====== Dataset section ======

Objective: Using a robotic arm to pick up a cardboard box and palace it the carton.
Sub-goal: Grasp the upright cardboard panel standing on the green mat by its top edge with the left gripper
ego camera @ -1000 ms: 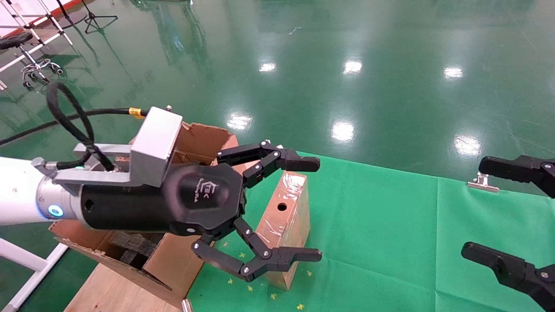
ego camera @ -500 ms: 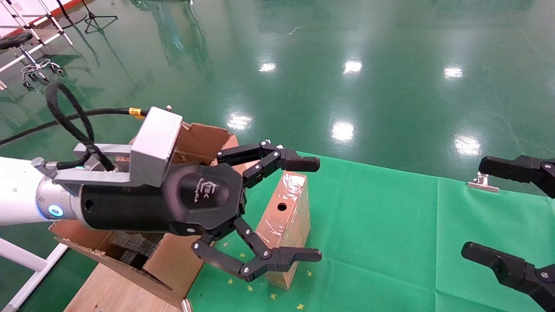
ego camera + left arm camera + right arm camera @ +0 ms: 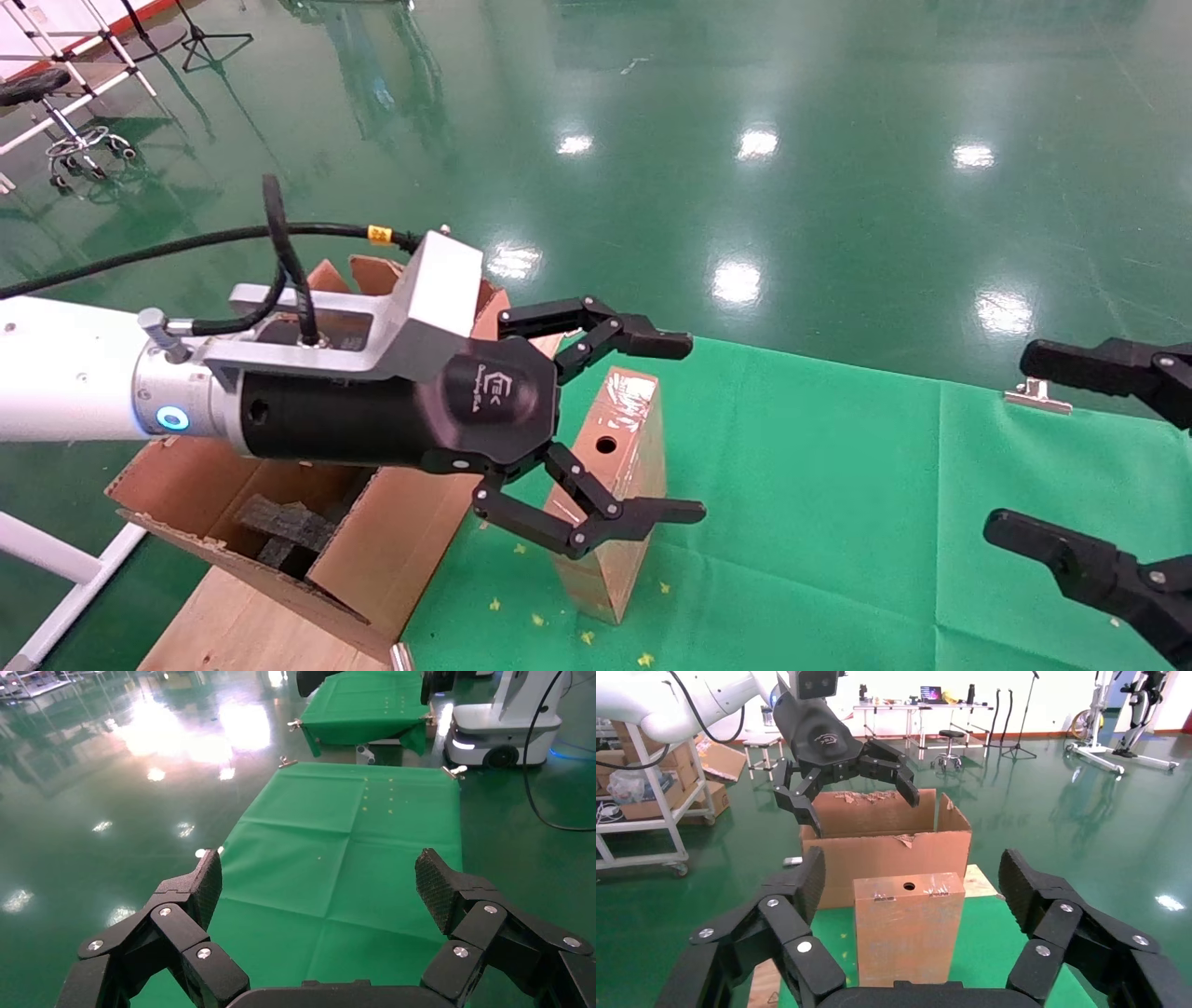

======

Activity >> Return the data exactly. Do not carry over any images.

Result below >>
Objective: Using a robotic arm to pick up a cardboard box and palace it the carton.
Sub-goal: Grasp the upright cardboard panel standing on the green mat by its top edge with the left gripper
ego camera @ -1000 ms: 
ego camera @ -500 ms: 
ego camera + left arm camera + right arm camera @ +0 ms: 

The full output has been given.